Generalized vitiligo is an acquired disorder in which patches of depigmented skin, overlying hair and oral mucosa result from progressive autoimmune loss of melanocytes from the involved areas. Perhaps the most common pigmentary disorder, vitiligo results from a complex interaction of environmental, genetic and immunologic factors that ultimately contribute to melanocyte destruction, resulting in the characteristic depigmented lesions.
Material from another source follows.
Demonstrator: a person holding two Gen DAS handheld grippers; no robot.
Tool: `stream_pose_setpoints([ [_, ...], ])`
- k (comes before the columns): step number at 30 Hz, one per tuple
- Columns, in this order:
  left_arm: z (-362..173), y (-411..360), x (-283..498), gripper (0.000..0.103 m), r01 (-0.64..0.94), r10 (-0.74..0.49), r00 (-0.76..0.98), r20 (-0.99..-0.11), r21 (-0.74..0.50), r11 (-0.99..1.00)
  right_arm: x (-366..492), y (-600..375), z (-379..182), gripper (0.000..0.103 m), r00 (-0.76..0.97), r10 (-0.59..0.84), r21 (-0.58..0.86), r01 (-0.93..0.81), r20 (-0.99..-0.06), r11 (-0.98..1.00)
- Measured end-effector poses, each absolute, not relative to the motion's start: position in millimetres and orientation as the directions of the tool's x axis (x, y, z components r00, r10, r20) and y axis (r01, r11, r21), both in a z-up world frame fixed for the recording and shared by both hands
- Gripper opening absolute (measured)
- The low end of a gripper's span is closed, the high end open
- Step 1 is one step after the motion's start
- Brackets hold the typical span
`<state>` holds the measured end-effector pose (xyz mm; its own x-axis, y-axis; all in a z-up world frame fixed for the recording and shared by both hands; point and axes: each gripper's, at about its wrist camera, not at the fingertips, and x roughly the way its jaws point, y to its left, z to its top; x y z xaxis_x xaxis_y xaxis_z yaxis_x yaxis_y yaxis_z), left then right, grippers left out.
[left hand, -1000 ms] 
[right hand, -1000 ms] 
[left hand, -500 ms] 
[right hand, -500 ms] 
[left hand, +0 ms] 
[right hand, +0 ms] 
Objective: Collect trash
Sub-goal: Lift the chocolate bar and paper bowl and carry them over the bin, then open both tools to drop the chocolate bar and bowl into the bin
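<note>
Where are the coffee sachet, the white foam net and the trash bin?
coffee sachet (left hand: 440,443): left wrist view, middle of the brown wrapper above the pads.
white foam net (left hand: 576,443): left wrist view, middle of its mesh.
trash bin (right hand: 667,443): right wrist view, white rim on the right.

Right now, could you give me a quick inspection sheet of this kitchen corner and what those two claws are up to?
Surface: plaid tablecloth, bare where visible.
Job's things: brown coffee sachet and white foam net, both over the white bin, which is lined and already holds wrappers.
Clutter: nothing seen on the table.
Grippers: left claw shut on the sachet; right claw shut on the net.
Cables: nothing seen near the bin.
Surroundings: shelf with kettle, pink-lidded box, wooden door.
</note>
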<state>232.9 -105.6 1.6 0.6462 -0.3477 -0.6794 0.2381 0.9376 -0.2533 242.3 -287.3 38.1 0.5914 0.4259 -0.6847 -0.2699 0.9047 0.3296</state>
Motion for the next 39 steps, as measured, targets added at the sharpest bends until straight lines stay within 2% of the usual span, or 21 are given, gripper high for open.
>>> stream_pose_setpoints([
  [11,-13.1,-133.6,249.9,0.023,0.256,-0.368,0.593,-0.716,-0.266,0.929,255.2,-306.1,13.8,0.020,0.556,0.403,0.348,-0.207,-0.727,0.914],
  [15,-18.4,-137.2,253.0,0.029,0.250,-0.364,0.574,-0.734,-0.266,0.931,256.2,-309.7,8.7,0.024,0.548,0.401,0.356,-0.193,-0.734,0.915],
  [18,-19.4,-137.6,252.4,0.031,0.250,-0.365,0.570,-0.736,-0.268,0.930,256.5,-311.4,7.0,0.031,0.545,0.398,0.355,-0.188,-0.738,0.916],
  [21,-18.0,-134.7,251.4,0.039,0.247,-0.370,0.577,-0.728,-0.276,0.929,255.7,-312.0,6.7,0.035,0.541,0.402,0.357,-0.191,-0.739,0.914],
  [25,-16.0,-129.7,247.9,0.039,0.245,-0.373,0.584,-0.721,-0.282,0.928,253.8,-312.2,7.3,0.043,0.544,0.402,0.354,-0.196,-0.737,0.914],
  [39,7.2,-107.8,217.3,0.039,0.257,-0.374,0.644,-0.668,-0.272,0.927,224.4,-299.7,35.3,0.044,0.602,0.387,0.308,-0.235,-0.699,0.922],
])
In the past few years, studies of the genetic epidemiology of generalized vitiligo have led to the recognition that vitiligo is part of a broader, genetically determined, autoimmune and autoinflammatory diathesis. Attempts to identify genes involved in vitiligo susceptibility have involved gene expression studies, allelic association studies of candidate genes and genome-wide linkage analyses to discover new genes, and these studies have begun to shed light on the mechanisms of vitiligo pathogenesis. It is anticipated that the discovery of biological pathways of vitiligo pathogenesis will provide novel therapeutic and prophylactic targets for future approaches to the treatment and prevention of vitiligo and its associated autoimmune diseases.

广泛性白癜风的遗传学。
全身性白癜风是一种获得性疾病,其中皮肤、上覆毛发和口腔黏膜的色素沉着斑块是由相关区域黑色素细胞的进行性自身免疫丧失引起的。白癜风可能是最常见的色素疾病,是环境、遗传和免疫因素复杂相互作用的结果,最终导致黑素细胞破坏,导致特征性的色素沉着病变。在过去的几年里,对广泛性白癜风遗传流行病学的研究使人们认识到白癜风是一种更广泛的、遗传决定的、自身免疫和自身炎症素质的一部分。对白癜风易感性相关基因的研究包括基因表达研究、候选基因等位基因关联研究以及发现新基因的全基因组连锁分析,这些研究已经开始揭示白癜风发病机制。预计白癜风发病机制的生物学途径的发现将为今后白癜风及其相关自身免疫性疾病的治疗和预防提供新的治疗和预防靶点。
本文章由计算机程序翻译,如有差异,请以英文原文为准。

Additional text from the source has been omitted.